▸ ASSIGNMENT: Examine the data below and state how many lines contain "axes", offering no other words.

▸ INFORMATION SHOWN:
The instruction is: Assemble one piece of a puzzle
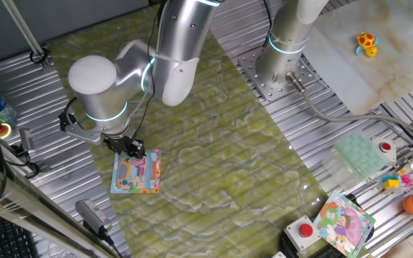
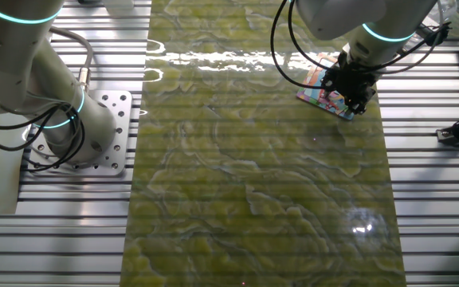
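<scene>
Placement of the piece is judged to be the step in hand. The gripper (image 1: 133,149) is lowered onto the upper edge of the puzzle (image 1: 136,174), which lies flat on the green mat (image 1: 221,158) near the mat's left border in one fixed view. The piece itself cannot be made out in either view; it is presumably hidden beneath the fingertips, and whether the jaws are closed on it or spread cannot be told. For a clean fit, the fragment is best kept flat and aligned with its gap before any downward pressure is applied. Pressure should be light and straight down, so that the puzzle is not slid across the mat. Release is best delayed until the fragment sits flush.
</scene>
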Controlling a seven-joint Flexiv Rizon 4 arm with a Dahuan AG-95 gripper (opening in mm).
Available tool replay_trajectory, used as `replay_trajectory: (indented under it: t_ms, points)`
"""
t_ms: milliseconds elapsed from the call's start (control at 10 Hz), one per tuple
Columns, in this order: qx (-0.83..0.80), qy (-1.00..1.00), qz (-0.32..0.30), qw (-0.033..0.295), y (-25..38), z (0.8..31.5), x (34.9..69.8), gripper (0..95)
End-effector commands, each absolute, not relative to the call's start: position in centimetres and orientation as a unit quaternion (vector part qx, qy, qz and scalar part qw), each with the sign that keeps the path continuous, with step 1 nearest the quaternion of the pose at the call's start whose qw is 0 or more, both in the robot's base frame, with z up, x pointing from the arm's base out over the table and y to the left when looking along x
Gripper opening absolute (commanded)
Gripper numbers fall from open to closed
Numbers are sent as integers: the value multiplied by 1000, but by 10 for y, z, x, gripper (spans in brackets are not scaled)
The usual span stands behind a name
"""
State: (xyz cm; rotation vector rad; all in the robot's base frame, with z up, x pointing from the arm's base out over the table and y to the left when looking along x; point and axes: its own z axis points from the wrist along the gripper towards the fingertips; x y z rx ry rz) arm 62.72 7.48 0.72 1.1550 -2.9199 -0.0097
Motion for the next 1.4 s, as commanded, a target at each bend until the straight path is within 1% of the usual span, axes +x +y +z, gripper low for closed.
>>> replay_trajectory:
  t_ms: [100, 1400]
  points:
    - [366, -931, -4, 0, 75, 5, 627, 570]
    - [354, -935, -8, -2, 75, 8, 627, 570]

▸ EXERCISE OUTPUT: 2